* _Exercise prompt_:
In the records that follow, find each line containing "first" and copy it.

* _Records for this exercise_:
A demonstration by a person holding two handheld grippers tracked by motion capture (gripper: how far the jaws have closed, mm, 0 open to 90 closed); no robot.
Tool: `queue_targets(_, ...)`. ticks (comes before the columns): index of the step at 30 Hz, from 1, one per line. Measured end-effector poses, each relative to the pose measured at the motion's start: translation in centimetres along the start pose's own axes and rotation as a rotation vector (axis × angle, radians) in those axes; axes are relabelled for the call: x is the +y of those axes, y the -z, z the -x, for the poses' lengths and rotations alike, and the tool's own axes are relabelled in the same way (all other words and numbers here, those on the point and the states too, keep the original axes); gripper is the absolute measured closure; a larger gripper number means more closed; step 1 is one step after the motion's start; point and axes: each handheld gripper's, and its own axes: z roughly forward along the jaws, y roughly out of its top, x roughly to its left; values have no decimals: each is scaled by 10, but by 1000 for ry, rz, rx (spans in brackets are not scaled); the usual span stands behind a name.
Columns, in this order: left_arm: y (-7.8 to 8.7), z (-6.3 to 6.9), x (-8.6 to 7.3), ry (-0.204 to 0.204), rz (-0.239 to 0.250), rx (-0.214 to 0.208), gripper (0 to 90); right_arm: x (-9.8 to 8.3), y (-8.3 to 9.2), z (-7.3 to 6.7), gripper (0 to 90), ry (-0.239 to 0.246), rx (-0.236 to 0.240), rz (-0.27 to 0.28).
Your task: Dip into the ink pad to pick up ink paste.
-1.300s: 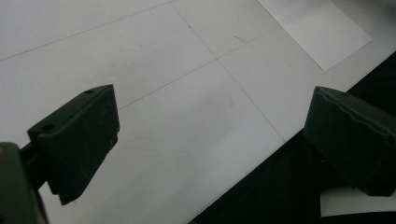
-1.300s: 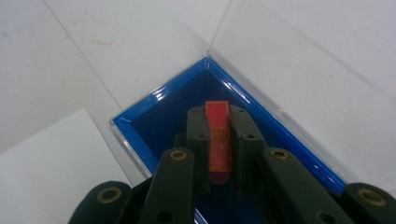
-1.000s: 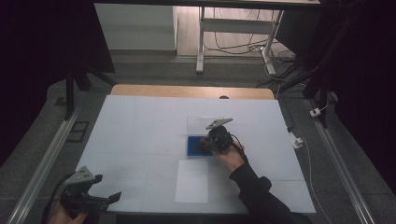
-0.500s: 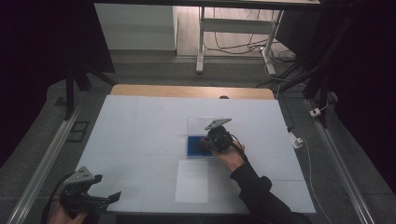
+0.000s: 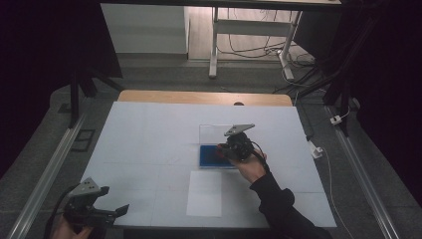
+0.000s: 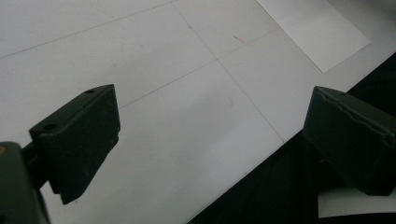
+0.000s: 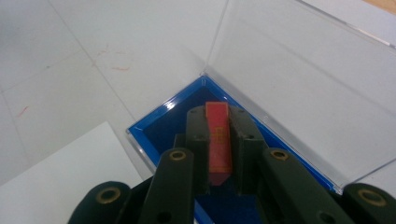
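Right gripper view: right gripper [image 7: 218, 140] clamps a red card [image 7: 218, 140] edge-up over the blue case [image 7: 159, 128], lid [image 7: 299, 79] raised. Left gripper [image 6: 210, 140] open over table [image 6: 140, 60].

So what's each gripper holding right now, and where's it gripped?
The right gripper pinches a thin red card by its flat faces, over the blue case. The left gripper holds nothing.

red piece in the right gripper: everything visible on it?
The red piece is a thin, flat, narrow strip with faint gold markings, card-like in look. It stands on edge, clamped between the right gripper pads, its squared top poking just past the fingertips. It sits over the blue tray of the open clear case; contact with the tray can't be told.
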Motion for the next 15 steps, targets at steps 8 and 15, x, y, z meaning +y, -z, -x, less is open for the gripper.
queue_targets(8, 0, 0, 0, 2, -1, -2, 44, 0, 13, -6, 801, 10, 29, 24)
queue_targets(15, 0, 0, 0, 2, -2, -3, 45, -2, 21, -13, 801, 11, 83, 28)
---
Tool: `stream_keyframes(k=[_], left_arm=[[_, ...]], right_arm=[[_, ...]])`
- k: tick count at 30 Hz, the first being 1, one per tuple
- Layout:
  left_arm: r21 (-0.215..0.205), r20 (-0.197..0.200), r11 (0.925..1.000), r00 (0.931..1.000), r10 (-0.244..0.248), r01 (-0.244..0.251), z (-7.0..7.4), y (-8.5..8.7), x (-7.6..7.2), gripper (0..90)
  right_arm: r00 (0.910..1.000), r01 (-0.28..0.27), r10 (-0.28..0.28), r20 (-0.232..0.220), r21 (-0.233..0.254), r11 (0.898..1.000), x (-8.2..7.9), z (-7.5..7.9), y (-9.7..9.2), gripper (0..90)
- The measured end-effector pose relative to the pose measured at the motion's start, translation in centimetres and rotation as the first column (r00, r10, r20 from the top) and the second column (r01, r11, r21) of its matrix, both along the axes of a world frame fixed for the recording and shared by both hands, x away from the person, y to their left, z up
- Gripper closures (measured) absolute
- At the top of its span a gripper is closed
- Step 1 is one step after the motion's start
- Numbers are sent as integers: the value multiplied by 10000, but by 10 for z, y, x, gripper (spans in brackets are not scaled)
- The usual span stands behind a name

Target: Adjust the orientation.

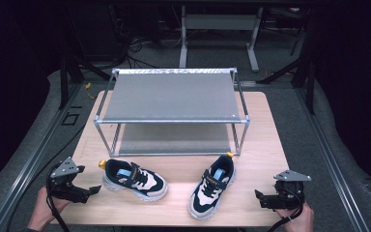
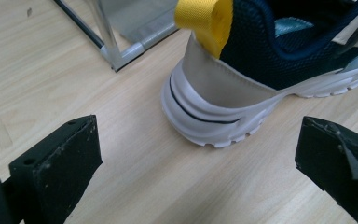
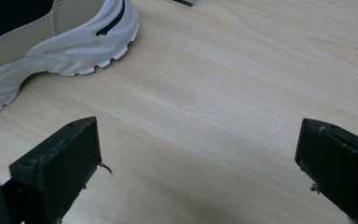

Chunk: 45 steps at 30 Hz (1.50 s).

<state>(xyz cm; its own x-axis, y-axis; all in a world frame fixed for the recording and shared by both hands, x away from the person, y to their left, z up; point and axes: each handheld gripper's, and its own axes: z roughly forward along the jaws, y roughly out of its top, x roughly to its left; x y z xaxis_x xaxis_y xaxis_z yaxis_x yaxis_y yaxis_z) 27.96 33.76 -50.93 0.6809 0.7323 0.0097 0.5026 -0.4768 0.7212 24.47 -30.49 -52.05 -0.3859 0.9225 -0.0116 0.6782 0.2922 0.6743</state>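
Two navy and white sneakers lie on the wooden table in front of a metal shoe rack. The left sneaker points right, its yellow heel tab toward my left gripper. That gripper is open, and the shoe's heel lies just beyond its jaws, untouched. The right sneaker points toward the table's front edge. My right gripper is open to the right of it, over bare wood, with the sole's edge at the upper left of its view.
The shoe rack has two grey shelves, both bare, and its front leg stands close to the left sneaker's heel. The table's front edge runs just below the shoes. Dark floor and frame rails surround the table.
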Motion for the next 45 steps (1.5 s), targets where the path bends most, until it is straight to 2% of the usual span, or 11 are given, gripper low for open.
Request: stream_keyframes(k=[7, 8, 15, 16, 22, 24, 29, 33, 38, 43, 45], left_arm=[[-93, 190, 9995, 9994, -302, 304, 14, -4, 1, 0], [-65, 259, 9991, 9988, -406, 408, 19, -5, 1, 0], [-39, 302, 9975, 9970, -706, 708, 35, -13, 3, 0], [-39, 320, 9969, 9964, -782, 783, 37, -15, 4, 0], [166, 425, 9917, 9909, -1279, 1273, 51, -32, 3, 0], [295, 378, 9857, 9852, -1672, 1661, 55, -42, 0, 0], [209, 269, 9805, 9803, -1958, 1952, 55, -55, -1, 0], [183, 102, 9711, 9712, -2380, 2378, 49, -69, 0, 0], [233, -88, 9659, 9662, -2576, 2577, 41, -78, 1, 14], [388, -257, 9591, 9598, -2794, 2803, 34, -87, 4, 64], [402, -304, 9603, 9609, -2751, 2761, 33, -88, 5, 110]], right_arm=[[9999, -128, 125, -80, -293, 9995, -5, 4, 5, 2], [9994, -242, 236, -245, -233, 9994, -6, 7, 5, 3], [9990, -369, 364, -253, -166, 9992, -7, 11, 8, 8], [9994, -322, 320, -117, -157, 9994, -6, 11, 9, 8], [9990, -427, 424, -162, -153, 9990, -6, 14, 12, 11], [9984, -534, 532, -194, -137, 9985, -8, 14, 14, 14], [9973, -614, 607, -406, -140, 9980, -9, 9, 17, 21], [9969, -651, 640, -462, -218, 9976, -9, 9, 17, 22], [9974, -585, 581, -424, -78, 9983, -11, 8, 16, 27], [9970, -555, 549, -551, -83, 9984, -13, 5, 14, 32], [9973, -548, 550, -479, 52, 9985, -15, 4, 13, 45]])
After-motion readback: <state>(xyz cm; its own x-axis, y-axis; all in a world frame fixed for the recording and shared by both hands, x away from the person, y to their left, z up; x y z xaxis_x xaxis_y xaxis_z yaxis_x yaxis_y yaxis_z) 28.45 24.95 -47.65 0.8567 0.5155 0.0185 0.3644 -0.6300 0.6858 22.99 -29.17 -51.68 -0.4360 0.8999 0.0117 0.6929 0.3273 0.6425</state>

* _Answer space_:
- k: tick count at 30 Hz, the first being 1, one per tuple
- The measured end-effector pose relative to the pose measured at the motion's start, translation in centimetres and rotation as the first column (r00, r10, r20 from the top) and the second column (r01, r11, r21) of its matrix, both along the axes of a world frame fixed for the recording and shared by both hands, x away from the person, y to their left, z up

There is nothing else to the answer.